(Stored data entries)
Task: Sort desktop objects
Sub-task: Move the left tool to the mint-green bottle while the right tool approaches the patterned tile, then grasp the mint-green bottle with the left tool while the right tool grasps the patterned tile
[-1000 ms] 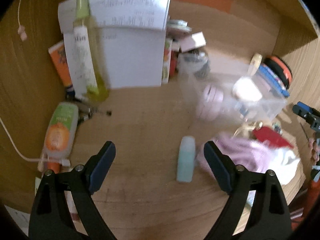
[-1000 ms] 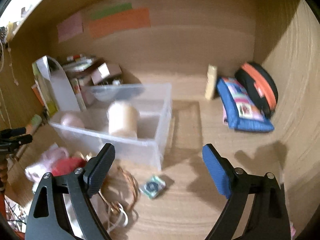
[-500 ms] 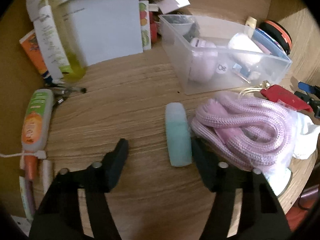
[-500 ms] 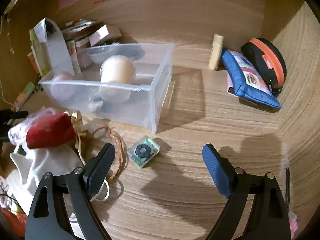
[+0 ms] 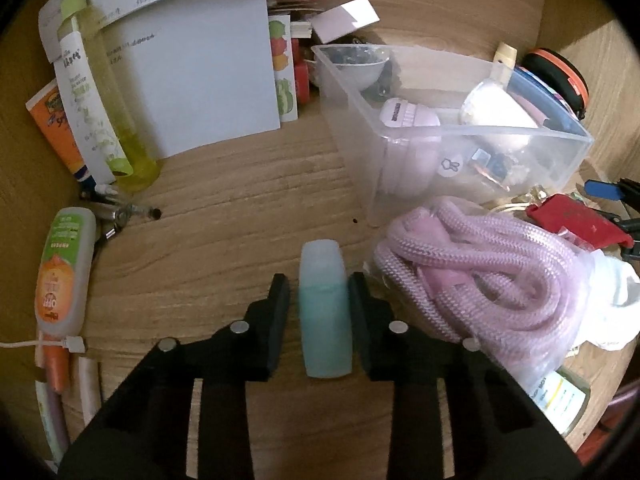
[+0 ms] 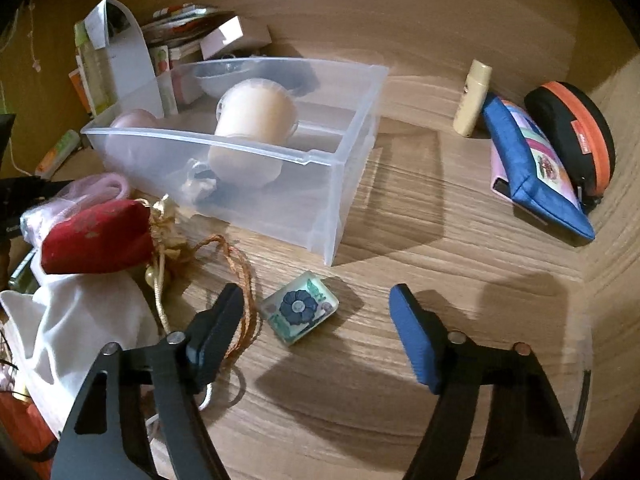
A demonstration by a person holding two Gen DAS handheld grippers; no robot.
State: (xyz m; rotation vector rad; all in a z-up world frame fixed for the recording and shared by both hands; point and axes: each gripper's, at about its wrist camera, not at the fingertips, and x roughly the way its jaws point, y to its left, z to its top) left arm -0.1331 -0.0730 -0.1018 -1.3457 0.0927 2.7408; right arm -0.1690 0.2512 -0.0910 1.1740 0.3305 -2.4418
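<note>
A small teal bottle [image 5: 325, 320] lies flat on the wooden desk, between the fingers of my left gripper [image 5: 320, 300]. Its jaws are closing. The right pad sits against the bottle's side and a thin sliver of desk still shows at the left pad. In the right wrist view a small square tile with a blue flower [image 6: 300, 314] lies on the desk between the fingers of my right gripper [image 6: 316, 316]. Those jaws are also closing but stand well apart, touching nothing. A clear plastic bin [image 6: 208, 140] holding a cream cup and other small items stands behind the tile.
A bagged pink rope [image 5: 472, 272] lies right beside the teal bottle. A red pouch [image 6: 96, 240], white cloth and a braided cord [image 6: 240, 280] crowd the tile's left. An orange tube [image 5: 60, 280] and a yellow-green bottle [image 5: 100, 100] lie left. A blue pouch [image 6: 532, 168] and a black-orange case [image 6: 576, 136] lie far right.
Both grippers have come down toward the desk. The left jaws went from wide to narrow around the teal bottle. The right jaws have narrowed a little, and the flower tile now lies between them.
</note>
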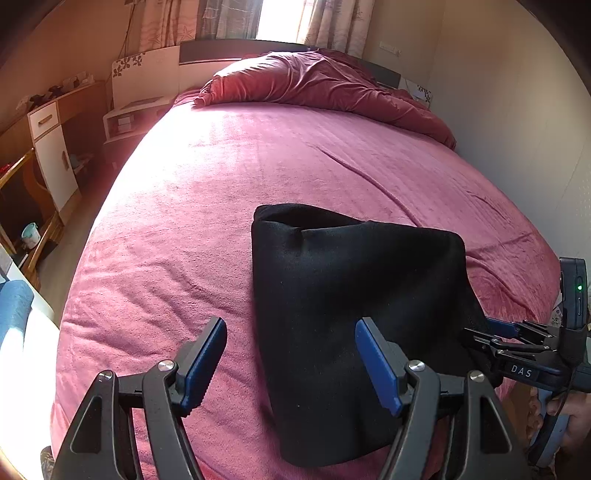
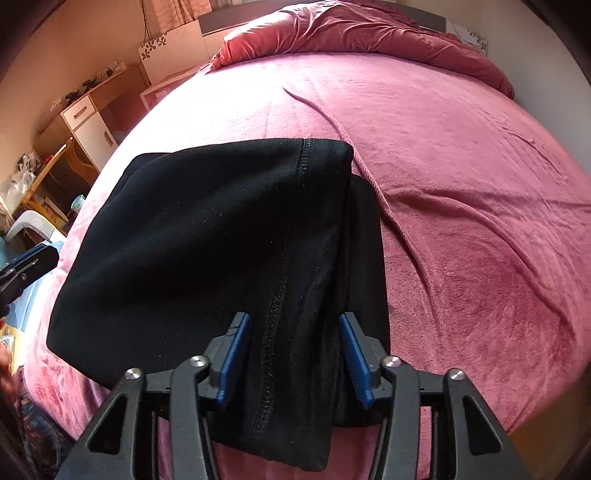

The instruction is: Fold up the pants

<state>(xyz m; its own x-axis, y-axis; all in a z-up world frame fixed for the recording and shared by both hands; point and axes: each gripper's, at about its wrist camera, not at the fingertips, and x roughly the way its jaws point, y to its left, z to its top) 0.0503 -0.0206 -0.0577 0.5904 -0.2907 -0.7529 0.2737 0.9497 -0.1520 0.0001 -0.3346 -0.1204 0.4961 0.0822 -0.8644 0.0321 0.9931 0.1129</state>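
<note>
Both grippers stood with their blue-padded fingers spread wide and nothing clamped between them. Nearest the right wrist camera, the right gripper [image 2: 294,356] hung over the near end of the folded black pants [image 2: 207,236], its two pads [image 2: 236,360] straddling a stitched seam that ran up the cloth; whether the pads touched the fabric could not be told. In the left wrist view, the left gripper [image 1: 290,367] hovered at the left edge of the pants [image 1: 351,306], with one pad over the pink bedspread [image 1: 177,229] and the other over the black cloth. The right gripper [image 1: 491,328] appeared there too, coming in from the right side against the far edge of the bundle. The pants lay as a compact, layered bundle near the foot of the bed, with a lower layer showing along the right side. Beyond them the bedspread [image 2: 461,166] stretched away with a few long creases. At the head of the bed a crumpled dark red quilt [image 1: 317,85] was heaped, and curtains [image 1: 332,22] hung behind it. A wooden desk with a white drawer [image 1: 44,120] stood off to the left.
</note>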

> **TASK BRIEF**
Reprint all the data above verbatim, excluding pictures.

> **FINISHED EXERCISE**
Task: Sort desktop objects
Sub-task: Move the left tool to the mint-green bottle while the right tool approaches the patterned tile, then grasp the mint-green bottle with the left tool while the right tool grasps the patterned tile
[-1000 ms] 
[-1000 ms] 
[-500 ms] 
[-500 ms] 
[+0 ms] 
[+0 ms] 
A demonstration by a person holding two Gen DAS handheld grippers; no robot.
State: (xyz m; rotation vector rad; all in a z-up world frame fixed for the recording and shared by both hands; point and axes: each gripper's, at about its wrist camera, not at the fingertips, and x roughly the way its jaws point, y to its left, z to its top) left arm -0.1331 -0.0730 -0.1018 -1.3457 0.0927 2.7408; right arm -0.1690 0.2512 -0.0910 1.1740 0.3305 -2.4418
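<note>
A small teal bottle [image 5: 325, 320] lies flat on the wooden desk, between the fingers of my left gripper [image 5: 320, 300]. Its jaws are closing. The right pad sits against the bottle's side and a thin sliver of desk still shows at the left pad. In the right wrist view a small square tile with a blue flower [image 6: 300, 314] lies on the desk between the fingers of my right gripper [image 6: 316, 316]. Those jaws are also closing but stand well apart, touching nothing. A clear plastic bin [image 6: 208, 140] holding a cream cup and other small items stands behind the tile.
A bagged pink rope [image 5: 472, 272] lies right beside the teal bottle. A red pouch [image 6: 96, 240], white cloth and a braided cord [image 6: 240, 280] crowd the tile's left. An orange tube [image 5: 60, 280] and a yellow-green bottle [image 5: 100, 100] lie left. A blue pouch [image 6: 532, 168] and a black-orange case [image 6: 576, 136] lie far right.
Both grippers have come down toward the desk. The left jaws went from wide to narrow around the teal bottle. The right jaws have narrowed a little, and the flower tile now lies between them.
</note>
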
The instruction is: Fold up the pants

<state>(xyz m; its own x-axis, y-axis; all in a z-up world frame fixed for the recording and shared by both hands; point and axes: each gripper's, at about its wrist camera, not at the fingertips, and x roughly the way its jaws point, y to its left, z to its top) 0.0503 -0.0206 -0.0577 0.5904 -0.2907 -0.7529 0.2737 0.9497 -0.1520 0.0001 -0.3346 -0.1204 0.4961 0.0822 -0.8644 0.0321 0.9931 0.1129</state>
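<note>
Both grippers stood with their blue-padded fingers spread wide and nothing clamped between them. Nearest the right wrist camera, the right gripper [image 2: 294,356] hung over the near end of the folded black pants [image 2: 207,236], its two pads [image 2: 236,360] straddling a stitched seam that ran up the cloth; whether the pads touched the fabric could not be told. In the left wrist view, the left gripper [image 1: 290,367] hovered at the left edge of the pants [image 1: 351,306], with one pad over the pink bedspread [image 1: 177,229] and the other over the black cloth. The right gripper [image 1: 491,328] appeared there too, coming in from the right side against the far edge of the bundle. The pants lay as a compact, layered bundle near the foot of the bed, with a lower layer showing along the right side. Beyond them the bedspread [image 2: 461,166] stretched away with a few long creases. At the head of the bed a crumpled dark red quilt [image 1: 317,85] was heaped, and curtains [image 1: 332,22] hung behind it. A wooden desk with a white drawer [image 1: 44,120] stood off to the left.
</note>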

Nothing else is part of this answer.